What is insulation?
Insulation is a general term used to describe products that reduce heat loss or heat gain by providing a barrier between areas that are significantly different in temperature. Insulation also acts as a sound barrier by reducing the level of sound transmitted from one room to another via partition walls or ceiling voids. Insulation therefore reduces the amount of heat that escapes from a building in the winter and protects it from getting too warm in the summer. It also helps create quieter living environments thereby increasing the overall comfort level of building occupants.

Why is insulation required?
Insulation is the easiest and most inexpensive way to increase the energy efficiency of a residential home or commercial building. An energy efficient building is a cost-efficient building as well.

Take for example a residential home. Studies have shown that a home that does not have proper insulation will leak heat during the winter time. 30% of heat – heat that a homeowner is paying for – will be lost through the roof, 10-15% through windows, 20-30% through walls, and even 10-15% through the floor.

With a home that is properly insulated, that heat loss is stopped and the heating unit will not have to work as hard as it does.

Studies show that a properly insulated residential home will be cooler in summer and warmer in winter by an average of 7º C., and thus, simply more comfortable overall, with less energy cost.
Indeed, properly insulated homes will not need as powerful a heating/cooling unit as those that are not insulated, and so there is a saving there as well, as smaller and therefore less expensive units can be installed.

What is ‘glasswool’ insulation?
Glasswool is made from fibres of glass which are arranged using a binder which gives them a texture similar to wool – hence the name.

Glasswool can be manufactured as a loose fill material, or as batts. Regardless of the form it takes, the process of making this insulation material traps millions of tiny pockets of air between the strands of glass. Because the pockets of air are trapped in this way, there is little to no movement, and thus no heat transfer by way of convection.

Ceiling and wall glasswool batts are lightweight, flexible and resilient. They are specially designed to provide thermal insulation of ceilings and wall cavities in both domestic and commercial buildings.

What is ‘reflective’ insulation?
Reflective insulation prevents radiant heat gain. It does not particularly protect well against heat transfer via conduction or convection. All reflective insulation has an “R” or thermal resistance value. Heat radiated from the sun warms up the roof of a home or commercial building. The heat is transferred into the attic or other area of the building by conduction.

Reflective insulation in the attic or crawl spaces reflects 95% of that heat back up toward the roof, and the insulation material below the reflective barrier (foil) lets very little heat continue downwards (or to put it technically, emits very little heat).
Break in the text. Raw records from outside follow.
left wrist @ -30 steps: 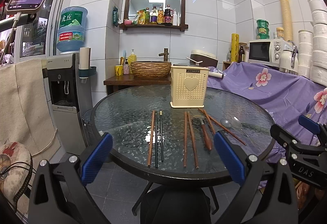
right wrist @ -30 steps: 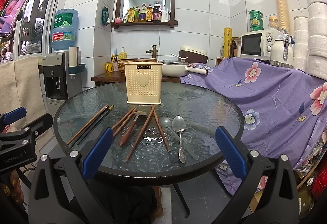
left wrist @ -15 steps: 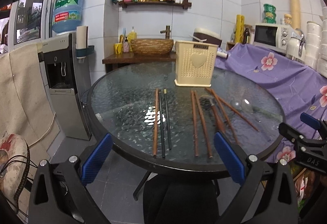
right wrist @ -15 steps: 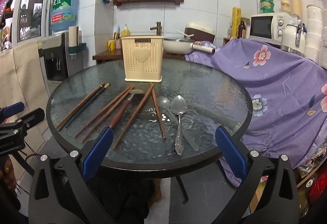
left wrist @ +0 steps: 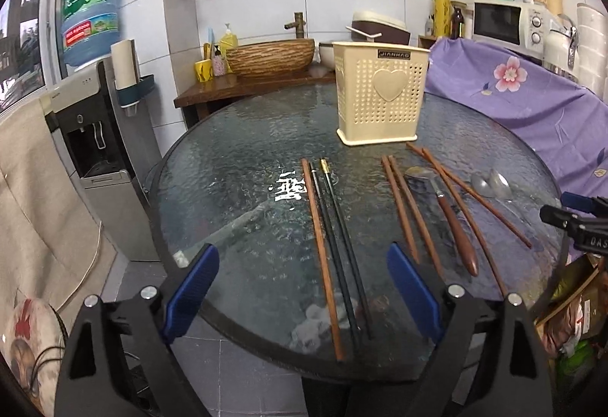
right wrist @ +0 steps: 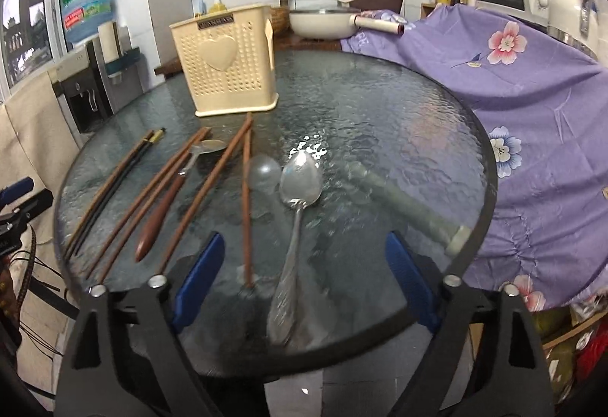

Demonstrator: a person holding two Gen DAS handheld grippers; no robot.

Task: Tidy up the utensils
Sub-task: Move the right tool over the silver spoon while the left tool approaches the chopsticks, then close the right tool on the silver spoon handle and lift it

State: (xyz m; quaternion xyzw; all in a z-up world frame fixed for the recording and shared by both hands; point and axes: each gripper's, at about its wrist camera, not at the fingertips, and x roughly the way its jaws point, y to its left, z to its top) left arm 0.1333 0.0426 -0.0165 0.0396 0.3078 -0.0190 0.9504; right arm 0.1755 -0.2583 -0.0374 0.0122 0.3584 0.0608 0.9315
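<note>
A cream perforated utensil holder [left wrist: 380, 97] [right wrist: 224, 63] stands upright on the round glass table [left wrist: 235, 166]. In front of it lie a brown chopstick with two black chopsticks [left wrist: 334, 234], more brown chopsticks [left wrist: 406, 211], a wood-handled spoon [left wrist: 452, 223] and a metal spoon [right wrist: 300, 185]. My left gripper [left wrist: 302, 287] hovers over the near ends of the black chopsticks. Its jaws are closing and its pads touch nothing. My right gripper [right wrist: 304, 278] hangs over the metal spoon's handle and one brown chopstick [right wrist: 247, 204]. Its jaws are also closing, clear of both.
A water dispenser [left wrist: 95, 135] stands left of the table. A purple floral cloth [right wrist: 532, 113] covers furniture on the right, with a microwave [left wrist: 505, 21] behind. A woven basin [left wrist: 269, 56] and a white pan [right wrist: 323, 23] sit beyond the table's far edge.
Both grippers have come forward and tipped down toward the table, so the utensils now lie between their fingers. Both pairs of jaws have narrowed slightly.
</note>
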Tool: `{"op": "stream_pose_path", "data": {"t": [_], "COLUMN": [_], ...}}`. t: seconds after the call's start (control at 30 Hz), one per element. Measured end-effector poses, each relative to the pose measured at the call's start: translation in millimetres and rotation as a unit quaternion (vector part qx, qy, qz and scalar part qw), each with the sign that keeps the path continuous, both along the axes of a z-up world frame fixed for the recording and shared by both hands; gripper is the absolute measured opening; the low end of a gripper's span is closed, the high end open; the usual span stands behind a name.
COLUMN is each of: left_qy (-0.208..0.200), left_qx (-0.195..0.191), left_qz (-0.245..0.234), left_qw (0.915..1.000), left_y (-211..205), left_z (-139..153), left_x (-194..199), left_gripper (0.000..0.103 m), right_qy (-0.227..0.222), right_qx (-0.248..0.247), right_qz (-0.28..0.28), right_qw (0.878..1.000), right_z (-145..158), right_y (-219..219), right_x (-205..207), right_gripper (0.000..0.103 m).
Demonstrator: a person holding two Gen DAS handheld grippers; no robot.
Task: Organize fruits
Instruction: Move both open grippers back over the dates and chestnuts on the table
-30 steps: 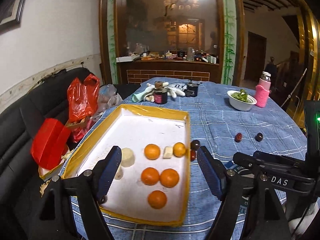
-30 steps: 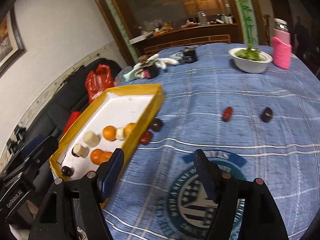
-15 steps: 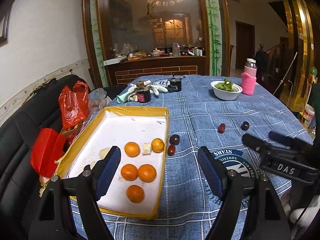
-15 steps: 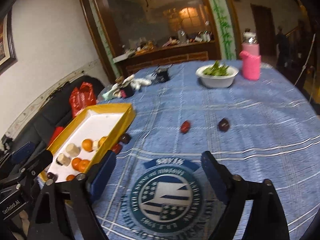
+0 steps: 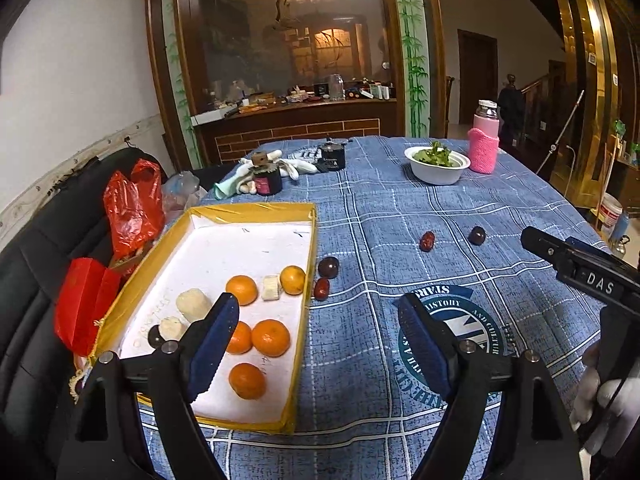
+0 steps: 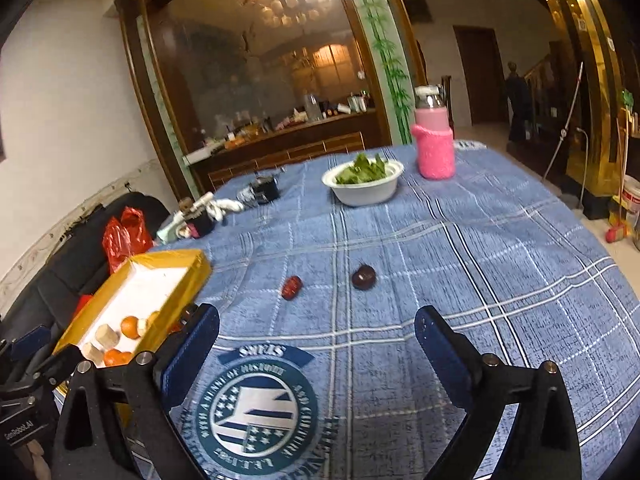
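Both grippers just pulled back from the yellow-rimmed white tray (image 5: pixel 304 280) of oranges (image 5: pixel 270 337). Right gripper (image 6: pixel 316 350) now faces the loose red date (image 6: pixel 291 286) and dark plum (image 6: pixel 363 277) on the cloth; left gripper (image 5: pixel 318 338) too hangs spread wide, empty.

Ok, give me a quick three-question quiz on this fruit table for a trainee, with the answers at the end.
1. True or false: the left hand-held gripper is holding an orange.
2. How many oranges lie in the yellow tray?
3. Nearest the tray's outer wall: A) white bowl B) two dark red fruits C) pink bottle

Key: 1 false, it is open and empty, like the right hand-held gripper. 2 five. 3 B.
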State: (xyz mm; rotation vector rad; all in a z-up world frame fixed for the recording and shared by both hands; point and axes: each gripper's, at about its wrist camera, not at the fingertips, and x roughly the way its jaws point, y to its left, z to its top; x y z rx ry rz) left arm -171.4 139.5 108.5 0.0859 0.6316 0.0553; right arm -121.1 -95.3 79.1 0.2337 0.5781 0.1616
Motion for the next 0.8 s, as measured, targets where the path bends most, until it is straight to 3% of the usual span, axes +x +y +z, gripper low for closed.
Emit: {"op": "stream_pose_path", "data": {"t": [0.33, 0.5, 0.73, 0.8], "left_qy": [0.028, 0.032, 0.055, 0.060], "left_qx": [-0.071, -0.089, -0.098, -0.097], "left_qz": [-0.007, -0.035, -0.055, -0.058], "left_qw": [0.9971, 0.9949, 0.9922, 0.9918], "left_y": [14.0, 6.0, -5.3, -11.9], "left_z": [-16.1, -20.8, -24.9, -26.4], "left_x": [21.0, 33.2, 65.6, 78.6], "left_gripper": [0.081, 0.081, 0.081, 0.081], "right_qy": [0.067, 0.121, 0.159, 0.164], "right_qx": [0.006, 0.011, -0.024, -0.033], "right_qz": [-0.016, 0.025, 0.044, 0.048], "right_qw": [0.998, 0.992, 0.986, 0.985], "right_z": [-18.0, -37.0, -63.5, -68.6], "right_y": [-53.8, -43.1, -13.8, -9.0], "right_x": [43.8, 90.2, 145.3, 154.6], "right_gripper": [0.099, 0.077, 0.077, 0.071]}}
Are there any other types of insulation?
Yes. There are numerous types of insulation materials each with their own set of unique features and benefits. Some additional types of insulation are described below.

– Polyisocyanurate Insulation
Polyisocyanurate insulation (commonly referred to as PIR) is a thermoset, rigid foam insulation typically faced on one or both sides with a reflective foil laminate. PIR provides exceptional Material R-values at lower thicknesses compared to traditional bulk insulation products. It also delivers excellent fire and moisture absorption properties.

– Extruded Polystyrene Insulation
Extruded Polystyrene insulation (commonly referred to as XPS) is a closed cell foam insulation that is produced by expanding a polystyrene polymer via an extrusion process. XPS provides exceptional compressive strength properties typically reaching values of ≥300kPa.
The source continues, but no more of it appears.